HH: Have you read that? Were you invited to participate in the framing of that?
HH: And what do you think about Congress as an agency for managing the change that must come to this industry?
CC: Oh, I think it’s just a disaster, because Congress wasn’t designed, the political system wasn’t designed to make hard choices. And they’re incapable of doing it. Basically what they call health care reform has nothing to do with health or care, but rather it relates to coverage that we can extend the current system to more people. And so they want to extend the ability to get insurance at affordable levels to more and more people. And they call that health care reform. That’s not. It’s a subsidy that can extend insurance to more people. But they haven’t thought about how do you make health care affordable, and charging health care, which is what they’re trying to do, by funding all of these through debt, charging health care isn’t changing health care.

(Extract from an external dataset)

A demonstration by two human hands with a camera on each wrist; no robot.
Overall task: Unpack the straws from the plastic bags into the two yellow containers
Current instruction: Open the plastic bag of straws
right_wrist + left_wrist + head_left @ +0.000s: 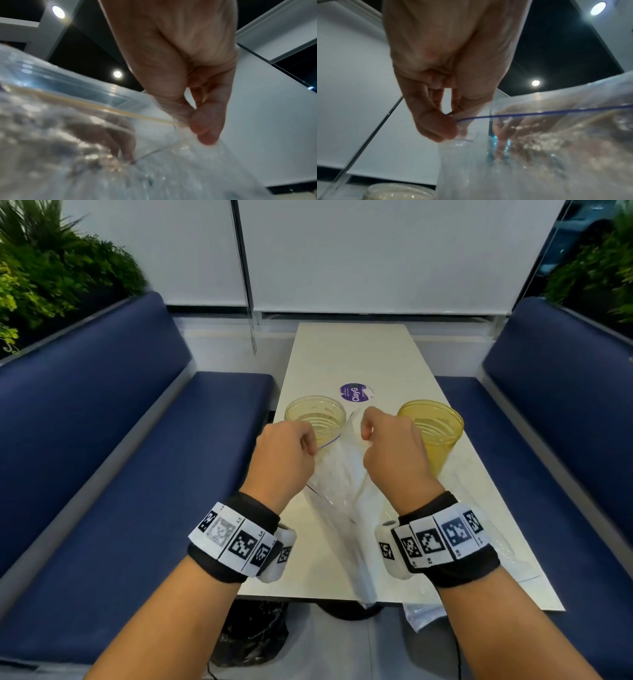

HH: You know, as I read through The Innovator’s Prescription, and I’m going to, we’ll come back to this, as I went through the segments on technological enablers and the business model innovations, all of that, it’s got nothing to do with the debate that’s been raging in the country for six months.
CC: That’s right.
HH: And as a result, I wonder if the political process even bothers to read the literature. Are you aware of anyone, Republican, Democrat, socialist independent, anybody, who’s read The Innovator’s Prescription and thought through the challenges of health care from that perspective on the Hill?
CC: You’re right. I’m not aware of anybody. I am aware of lots of people in private sector companies like Johnson & Johnson, like Medtronic, like Aetna, like Kaiser Permanente, who have just dissected the book, because they see in it so many opportunities to bring products that will drive costs down. But in the political world, those people, they can’t give more than fifteen minutes to any person to explain any problem. And so they just get bombarded with all of this self-serving language, snippet by snippet, and are really in a situation where they’re making huge decisions in a very uninformed way.
HH: From your perspective, would it be better that they did nothing this summer than that they go forward with the debate as it has been framed, and as it has been launched?
CC: That’s what I pray, is that they won’t be able to get anything done.
HH: Tell people why before we go to the break, Professor Christensen.
CC: Well, if they change the payment system in the way that the House currently conceives of it, by having a government-subsidized alternative to the private sector insurance plans, the way that government plan is going to work is they will reimburse providers at a fraction of what they are billed, just like Medicare only reimburses a fraction. That will make the government subsidize things so much lower in cost than the private sector plans, that it basically will tip all of the private sector plans, and drain their customers into the government plan. And we’ll have a single payer, government-controlled system. It really is a Trojan horse that takes us in that direction, even though they won’t call it that. That will be the effect, is it will put the private payment plans out of business, and then we will have gotten ourselves onto a freeway going the wrong direction from which there is no exit.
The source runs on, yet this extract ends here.